Leave the pictures behind and reproduce every line of the listing exactly.
• • •
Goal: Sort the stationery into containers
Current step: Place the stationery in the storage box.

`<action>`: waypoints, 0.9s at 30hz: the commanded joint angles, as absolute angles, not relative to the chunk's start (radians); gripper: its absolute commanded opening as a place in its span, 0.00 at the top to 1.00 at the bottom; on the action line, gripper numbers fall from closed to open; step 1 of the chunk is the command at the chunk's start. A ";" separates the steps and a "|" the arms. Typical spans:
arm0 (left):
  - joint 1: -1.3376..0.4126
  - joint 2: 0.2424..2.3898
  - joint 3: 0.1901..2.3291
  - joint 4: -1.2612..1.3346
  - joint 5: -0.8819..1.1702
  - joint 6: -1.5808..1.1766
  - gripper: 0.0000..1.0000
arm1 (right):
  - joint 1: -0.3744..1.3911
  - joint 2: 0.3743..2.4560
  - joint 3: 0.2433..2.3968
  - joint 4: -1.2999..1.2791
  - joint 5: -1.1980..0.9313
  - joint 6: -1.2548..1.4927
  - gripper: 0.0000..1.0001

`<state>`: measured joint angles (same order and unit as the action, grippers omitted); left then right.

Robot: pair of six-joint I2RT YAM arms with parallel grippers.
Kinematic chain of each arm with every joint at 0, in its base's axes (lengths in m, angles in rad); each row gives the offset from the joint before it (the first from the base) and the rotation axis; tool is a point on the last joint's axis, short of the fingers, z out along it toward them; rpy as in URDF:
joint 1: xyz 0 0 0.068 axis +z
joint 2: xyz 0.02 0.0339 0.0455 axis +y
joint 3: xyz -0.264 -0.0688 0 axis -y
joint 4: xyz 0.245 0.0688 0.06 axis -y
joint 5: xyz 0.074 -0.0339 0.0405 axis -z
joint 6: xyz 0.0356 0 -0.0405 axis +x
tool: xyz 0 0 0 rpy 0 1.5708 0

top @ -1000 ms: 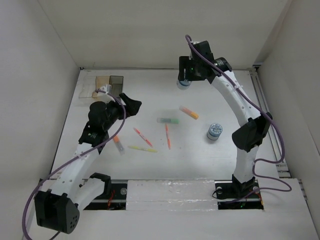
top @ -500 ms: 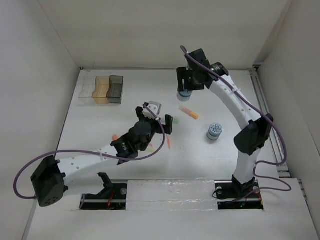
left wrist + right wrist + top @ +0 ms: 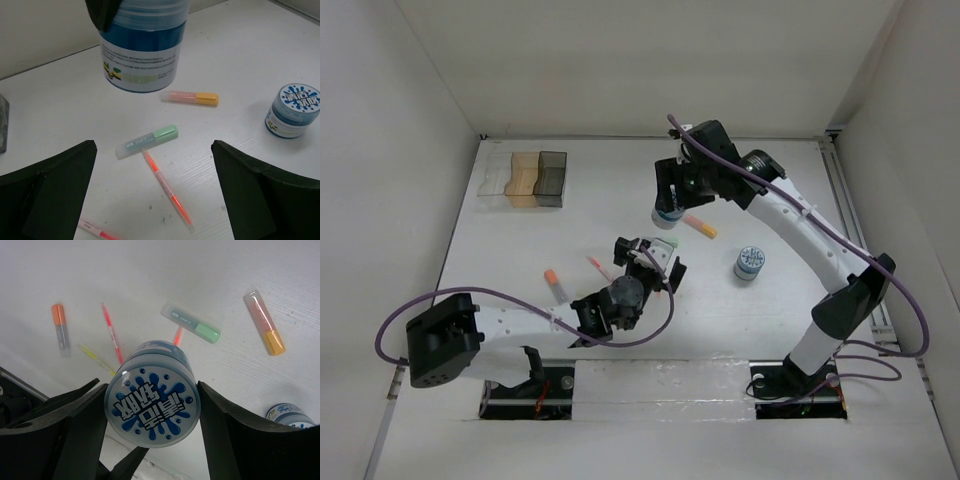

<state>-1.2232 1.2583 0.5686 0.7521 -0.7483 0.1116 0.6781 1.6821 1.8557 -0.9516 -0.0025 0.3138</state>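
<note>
My right gripper (image 3: 666, 203) is shut on a blue-and-white roll (image 3: 152, 407) and holds it above the table; the roll also shows in the left wrist view (image 3: 142, 55). My left gripper (image 3: 157, 200) is open and empty, low over an orange-red pen (image 3: 166, 189) that lies between its jaws. A green highlighter (image 3: 147, 141) touches that pen's far end. An orange-yellow marker (image 3: 700, 226) and a second roll (image 3: 749, 263) lie to the right. The three joined bins (image 3: 525, 180) stand at the far left.
An orange-capped marker (image 3: 554, 281) and another red pen (image 3: 598, 267) lie left of my left gripper (image 3: 655, 262). A yellow pen (image 3: 97, 360) shows in the right wrist view. White walls enclose the table on three sides.
My left arm has swung from beside the bins to the middle, over the pens. My right gripper has carried the roll left and nearer, from the back of the table.
</note>
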 commanded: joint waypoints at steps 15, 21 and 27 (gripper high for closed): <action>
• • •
- [Output below]
Goal: Sort the stationery into containers
Current step: Place the stationery in the storage box.

`<action>`: waypoints, 0.9s at 30hz: the commanded joint angles, as absolute angles, not relative to the chunk's start (radians); gripper: its absolute commanded opening as a place in its span, 0.00 at the top to 1.00 at the bottom; on the action line, gripper numbers fall from closed to open; step 1 of the chunk is the command at the chunk's start. A ";" separates the steps and a "|" the arms. Typical spans:
arm0 (left):
  - joint 1: -1.3376..0.4126
  - joint 2: 0.2424..2.3898
  - joint 3: 0.1901..2.3291
  - joint 4: -1.2612..1.3346
  - joint 5: -0.8819..1.1702
  - joint 6: -1.5808..1.1766
  - gripper: 0.0000..1.0000
arm1 (right):
  - joint 1: -0.3744..1.3911
  - joint 2: 0.3743..2.4560
  - joint 3: 0.2433..2.3968
  - joint 4: -1.2999..1.2791
  - joint 5: -1.1980..0.9313
  - joint 6: -1.2548..1.4927
  - gripper: 0.0000..1.0001

`<state>`: measured joint angles (same order and unit as the action, grippers omitted); left then right.

Robot: pair of six-joint I2RT YAM arms with parallel grippers.
Kinematic chain of each arm with every joint at 0, in its base's axes (lengths in m, angles in rad); each row gives the offset from the joint before it (the first from the base) and the rotation axis; tool is a point on the last joint's axis, short of the fingers, z out along it toward them; rpy as in URDF:
joint 1: xyz 0 0 0.068 axis +z
joint 2: xyz 0.02 0.0339 0.0455 axis +y
joint 3: xyz -0.264 -0.0688 0 axis -y
joint 4: xyz 0.245 0.0688 0.06 axis -y
joint 5: xyz 0.074 -0.0339 0.0405 axis -z
joint 6: xyz 0.0356 0 -0.0405 axis +x
tool: xyz 0 0 0 rpy 0 1.5708 0

top @ -1000 ms: 
top @ -500 ms: 
left wrist + right wrist + top @ +0 ms: 

<state>-1.2232 1.2583 0.5686 0.7521 -0.7483 0.1116 0.6781 1.6821 1.8557 -0.9516 -0.0025 0.3138</state>
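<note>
My right gripper (image 3: 666, 203) is shut on a blue-and-white roll (image 3: 152, 407) and holds it above the table; the roll also shows in the left wrist view (image 3: 142, 55). My left gripper (image 3: 157, 200) is open and empty, low over an orange-red pen (image 3: 166, 189) that lies between its jaws. A green highlighter (image 3: 147, 141) touches that pen's far end. An orange-yellow marker (image 3: 700, 226) and a second roll (image 3: 749, 263) lie to the right. The three joined bins (image 3: 525, 180) stand at the far left.
An orange-capped marker (image 3: 554, 281) and another red pen (image 3: 598, 267) lie left of my left gripper (image 3: 655, 262). A yellow pen (image 3: 97, 360) shows in the right wrist view. White walls enclose the table on three sides.
My left arm has swung from beside the bins to the middle, over the pens. My right gripper has carried the roll left and nearer, from the back of the table.
</note>
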 commanded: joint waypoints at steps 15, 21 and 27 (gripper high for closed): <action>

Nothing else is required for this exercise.